Can you clarify what you mean and resolve this seeming paradox?
However, our process of starting from scratch is actually faster than running `npm install` on your own computer in many cases.
As an example, I've found myself getting into the habit of using `now` instead of `localhost`.
If they just mean, “We ignore everything but your package.json to generate a deploy,” say that, don’t mis-use the word “reproducible.”
(Heroku, for example, has put a lot of effort into making deploying to their platform actually, truly, really-the-same-years-into-the-future reproducible. `npm install`, especially without shrinkwrap -- and `now` doesn't seem to be using shrinkwrap -- will never get there.)
I’m still not 100% if I get what they are doing or not.
After all, I need some sort of index.js or dist/foo.js in my package, and if they aren’t using git or anything, then isn’t this by definition happening based on transient local state (my local files at `now`-time)?
They aren't?

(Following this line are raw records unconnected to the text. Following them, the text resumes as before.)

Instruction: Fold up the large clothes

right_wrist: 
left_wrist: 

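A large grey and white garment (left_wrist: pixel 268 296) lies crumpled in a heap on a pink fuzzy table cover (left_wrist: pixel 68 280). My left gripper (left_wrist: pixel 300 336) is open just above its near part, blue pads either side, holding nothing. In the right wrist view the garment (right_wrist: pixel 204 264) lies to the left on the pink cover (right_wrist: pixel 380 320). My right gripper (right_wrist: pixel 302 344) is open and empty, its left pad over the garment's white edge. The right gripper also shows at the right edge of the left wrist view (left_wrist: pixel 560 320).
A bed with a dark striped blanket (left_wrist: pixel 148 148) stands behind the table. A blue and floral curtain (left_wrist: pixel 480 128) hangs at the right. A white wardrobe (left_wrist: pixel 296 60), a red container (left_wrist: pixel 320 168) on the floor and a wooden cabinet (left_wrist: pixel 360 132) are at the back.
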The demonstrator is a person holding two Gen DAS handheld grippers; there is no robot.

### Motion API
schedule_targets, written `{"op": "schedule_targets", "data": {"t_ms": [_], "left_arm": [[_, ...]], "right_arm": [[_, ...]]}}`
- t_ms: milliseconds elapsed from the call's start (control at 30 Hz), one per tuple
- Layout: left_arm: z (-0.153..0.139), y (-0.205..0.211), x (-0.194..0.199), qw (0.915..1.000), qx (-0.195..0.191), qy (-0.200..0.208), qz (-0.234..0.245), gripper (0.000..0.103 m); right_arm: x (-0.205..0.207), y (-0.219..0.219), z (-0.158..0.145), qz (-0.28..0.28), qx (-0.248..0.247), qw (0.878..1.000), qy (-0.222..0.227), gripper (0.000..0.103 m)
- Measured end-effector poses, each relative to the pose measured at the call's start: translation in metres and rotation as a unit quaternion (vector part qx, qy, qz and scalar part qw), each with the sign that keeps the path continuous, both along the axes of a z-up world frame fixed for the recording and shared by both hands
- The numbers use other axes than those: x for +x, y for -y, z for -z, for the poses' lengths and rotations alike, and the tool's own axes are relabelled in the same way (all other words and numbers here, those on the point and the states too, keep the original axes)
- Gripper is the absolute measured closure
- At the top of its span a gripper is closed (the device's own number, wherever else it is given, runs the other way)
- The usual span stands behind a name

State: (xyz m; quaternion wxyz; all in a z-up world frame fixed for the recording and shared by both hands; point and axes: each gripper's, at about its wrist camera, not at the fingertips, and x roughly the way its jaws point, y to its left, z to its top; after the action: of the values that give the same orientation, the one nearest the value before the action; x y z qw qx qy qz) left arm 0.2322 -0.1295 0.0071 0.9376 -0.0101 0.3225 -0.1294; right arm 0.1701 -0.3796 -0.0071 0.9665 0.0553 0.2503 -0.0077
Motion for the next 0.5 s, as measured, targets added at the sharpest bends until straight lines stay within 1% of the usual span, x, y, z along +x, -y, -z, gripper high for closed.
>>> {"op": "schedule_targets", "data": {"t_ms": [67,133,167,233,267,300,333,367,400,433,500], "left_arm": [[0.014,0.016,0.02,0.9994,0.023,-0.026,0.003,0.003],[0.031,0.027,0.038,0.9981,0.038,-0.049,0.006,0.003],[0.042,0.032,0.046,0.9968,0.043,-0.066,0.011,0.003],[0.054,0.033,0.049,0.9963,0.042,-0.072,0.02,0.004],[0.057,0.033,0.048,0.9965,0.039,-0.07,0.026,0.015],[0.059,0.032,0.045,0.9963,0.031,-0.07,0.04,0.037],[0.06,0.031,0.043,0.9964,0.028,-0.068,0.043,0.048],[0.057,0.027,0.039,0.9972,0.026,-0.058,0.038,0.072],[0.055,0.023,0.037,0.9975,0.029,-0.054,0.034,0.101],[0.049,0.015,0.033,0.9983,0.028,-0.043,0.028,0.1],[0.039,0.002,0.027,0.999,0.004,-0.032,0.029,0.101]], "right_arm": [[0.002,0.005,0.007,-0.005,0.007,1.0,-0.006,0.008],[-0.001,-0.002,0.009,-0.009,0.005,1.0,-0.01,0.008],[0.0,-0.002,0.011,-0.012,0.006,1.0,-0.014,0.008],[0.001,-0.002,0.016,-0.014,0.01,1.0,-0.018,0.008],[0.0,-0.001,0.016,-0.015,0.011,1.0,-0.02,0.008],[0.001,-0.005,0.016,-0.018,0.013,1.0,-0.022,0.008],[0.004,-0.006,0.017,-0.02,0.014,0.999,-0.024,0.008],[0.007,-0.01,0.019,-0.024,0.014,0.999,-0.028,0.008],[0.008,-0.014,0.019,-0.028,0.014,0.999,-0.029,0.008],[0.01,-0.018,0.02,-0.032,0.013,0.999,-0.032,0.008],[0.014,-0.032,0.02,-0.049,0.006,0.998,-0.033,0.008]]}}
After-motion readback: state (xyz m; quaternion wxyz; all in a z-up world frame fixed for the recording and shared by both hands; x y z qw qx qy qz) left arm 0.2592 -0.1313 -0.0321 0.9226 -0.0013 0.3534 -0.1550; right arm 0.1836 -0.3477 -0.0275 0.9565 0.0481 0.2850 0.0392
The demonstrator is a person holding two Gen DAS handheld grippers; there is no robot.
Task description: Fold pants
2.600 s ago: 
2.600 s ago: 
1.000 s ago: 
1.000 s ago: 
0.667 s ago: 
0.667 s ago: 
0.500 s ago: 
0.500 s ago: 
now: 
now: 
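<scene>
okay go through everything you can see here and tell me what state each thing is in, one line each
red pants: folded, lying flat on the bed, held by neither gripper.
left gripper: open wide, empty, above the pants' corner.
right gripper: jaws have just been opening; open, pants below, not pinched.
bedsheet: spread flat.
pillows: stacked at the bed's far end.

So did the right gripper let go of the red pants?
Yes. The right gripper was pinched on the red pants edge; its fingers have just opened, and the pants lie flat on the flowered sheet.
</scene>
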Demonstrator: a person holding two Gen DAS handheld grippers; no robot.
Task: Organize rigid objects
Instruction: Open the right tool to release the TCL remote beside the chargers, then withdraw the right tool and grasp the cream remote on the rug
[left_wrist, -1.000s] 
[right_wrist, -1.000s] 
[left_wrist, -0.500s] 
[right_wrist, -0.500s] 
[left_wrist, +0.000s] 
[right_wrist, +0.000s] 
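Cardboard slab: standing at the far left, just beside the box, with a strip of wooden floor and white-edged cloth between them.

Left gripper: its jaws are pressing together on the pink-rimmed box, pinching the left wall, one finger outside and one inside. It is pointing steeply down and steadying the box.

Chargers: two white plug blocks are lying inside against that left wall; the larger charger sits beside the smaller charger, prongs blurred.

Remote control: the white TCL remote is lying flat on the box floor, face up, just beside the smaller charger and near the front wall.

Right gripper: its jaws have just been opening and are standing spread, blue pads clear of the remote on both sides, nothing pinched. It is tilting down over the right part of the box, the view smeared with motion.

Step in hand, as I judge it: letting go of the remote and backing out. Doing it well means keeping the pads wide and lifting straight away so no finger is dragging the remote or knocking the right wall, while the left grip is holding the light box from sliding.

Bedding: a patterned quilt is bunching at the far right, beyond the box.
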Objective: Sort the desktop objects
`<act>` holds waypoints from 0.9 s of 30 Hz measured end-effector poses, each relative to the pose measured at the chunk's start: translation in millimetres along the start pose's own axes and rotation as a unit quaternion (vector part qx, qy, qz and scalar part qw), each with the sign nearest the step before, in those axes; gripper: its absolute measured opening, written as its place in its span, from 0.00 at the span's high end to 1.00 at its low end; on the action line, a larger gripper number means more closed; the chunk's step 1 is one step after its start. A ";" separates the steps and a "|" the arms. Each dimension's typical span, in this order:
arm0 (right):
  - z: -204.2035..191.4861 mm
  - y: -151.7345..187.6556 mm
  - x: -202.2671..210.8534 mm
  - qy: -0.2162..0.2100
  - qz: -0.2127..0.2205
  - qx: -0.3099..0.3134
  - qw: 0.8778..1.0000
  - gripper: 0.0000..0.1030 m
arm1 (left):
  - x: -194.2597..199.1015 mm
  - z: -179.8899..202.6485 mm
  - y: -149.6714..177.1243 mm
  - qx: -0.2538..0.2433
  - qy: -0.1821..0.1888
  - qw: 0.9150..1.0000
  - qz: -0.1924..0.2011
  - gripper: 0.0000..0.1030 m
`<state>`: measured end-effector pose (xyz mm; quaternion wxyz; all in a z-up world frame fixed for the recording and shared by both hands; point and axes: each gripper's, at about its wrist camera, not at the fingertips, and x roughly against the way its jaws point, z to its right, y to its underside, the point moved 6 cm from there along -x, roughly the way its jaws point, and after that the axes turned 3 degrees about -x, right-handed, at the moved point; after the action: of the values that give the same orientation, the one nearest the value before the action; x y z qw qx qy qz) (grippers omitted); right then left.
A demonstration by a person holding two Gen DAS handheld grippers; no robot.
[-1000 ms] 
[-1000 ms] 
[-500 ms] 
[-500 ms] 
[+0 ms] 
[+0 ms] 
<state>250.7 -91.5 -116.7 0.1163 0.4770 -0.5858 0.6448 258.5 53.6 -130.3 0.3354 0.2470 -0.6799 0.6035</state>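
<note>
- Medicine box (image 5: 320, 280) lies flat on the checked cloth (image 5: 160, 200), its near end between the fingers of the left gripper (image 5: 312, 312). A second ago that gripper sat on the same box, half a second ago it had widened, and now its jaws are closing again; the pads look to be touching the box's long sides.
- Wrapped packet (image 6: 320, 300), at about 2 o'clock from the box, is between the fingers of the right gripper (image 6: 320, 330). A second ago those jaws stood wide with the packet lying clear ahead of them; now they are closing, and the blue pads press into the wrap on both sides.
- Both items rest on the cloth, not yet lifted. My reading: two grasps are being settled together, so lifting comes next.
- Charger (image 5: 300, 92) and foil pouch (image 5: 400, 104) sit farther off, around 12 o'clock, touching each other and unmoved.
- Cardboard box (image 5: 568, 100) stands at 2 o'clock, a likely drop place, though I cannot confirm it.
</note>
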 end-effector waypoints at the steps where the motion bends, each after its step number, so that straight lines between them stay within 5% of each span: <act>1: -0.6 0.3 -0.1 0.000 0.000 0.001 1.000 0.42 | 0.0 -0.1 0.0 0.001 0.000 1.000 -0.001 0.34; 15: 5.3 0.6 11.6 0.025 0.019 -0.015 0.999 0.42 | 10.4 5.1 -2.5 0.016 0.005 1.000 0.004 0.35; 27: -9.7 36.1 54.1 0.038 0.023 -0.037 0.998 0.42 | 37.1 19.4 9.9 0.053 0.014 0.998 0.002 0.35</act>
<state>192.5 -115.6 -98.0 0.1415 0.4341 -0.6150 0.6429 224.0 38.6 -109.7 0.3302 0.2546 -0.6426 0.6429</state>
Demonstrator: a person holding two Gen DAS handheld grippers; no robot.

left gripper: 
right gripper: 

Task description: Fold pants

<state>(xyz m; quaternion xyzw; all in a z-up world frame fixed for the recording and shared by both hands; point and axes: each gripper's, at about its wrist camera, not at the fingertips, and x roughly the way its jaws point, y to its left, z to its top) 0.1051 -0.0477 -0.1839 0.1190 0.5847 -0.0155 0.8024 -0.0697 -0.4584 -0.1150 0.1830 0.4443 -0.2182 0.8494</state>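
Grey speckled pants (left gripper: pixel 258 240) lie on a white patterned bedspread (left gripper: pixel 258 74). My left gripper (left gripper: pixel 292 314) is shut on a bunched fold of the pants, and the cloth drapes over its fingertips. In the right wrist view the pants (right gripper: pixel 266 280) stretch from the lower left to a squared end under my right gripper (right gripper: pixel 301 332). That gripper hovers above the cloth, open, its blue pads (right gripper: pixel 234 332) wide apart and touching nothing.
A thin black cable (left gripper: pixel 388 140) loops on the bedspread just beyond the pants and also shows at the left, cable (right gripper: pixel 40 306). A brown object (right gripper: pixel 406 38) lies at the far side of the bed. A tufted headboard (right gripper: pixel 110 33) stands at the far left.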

I haven't tried a deployment, but was hoping/assuming they'd upload a shrinkwrap along with everything else and that it would drive the install as per usual.
> I’m still not 100% if I get what they are doing or not.
I think their angle is to lower barriers to entry close to zero for cloud deployments, and thus drain a shallow ocean. "Shallow" in the sense that there are devs who are interested, but maybe not interested enough to buy into terminology like "dynos" or "cartridges" or "lambdas". "Ocean" in the sense that there are (supposedly) quite a few of these people.
I haven’t kept my personal site up with no linkrot for the past 10 years by making technology choices on a whim, you know?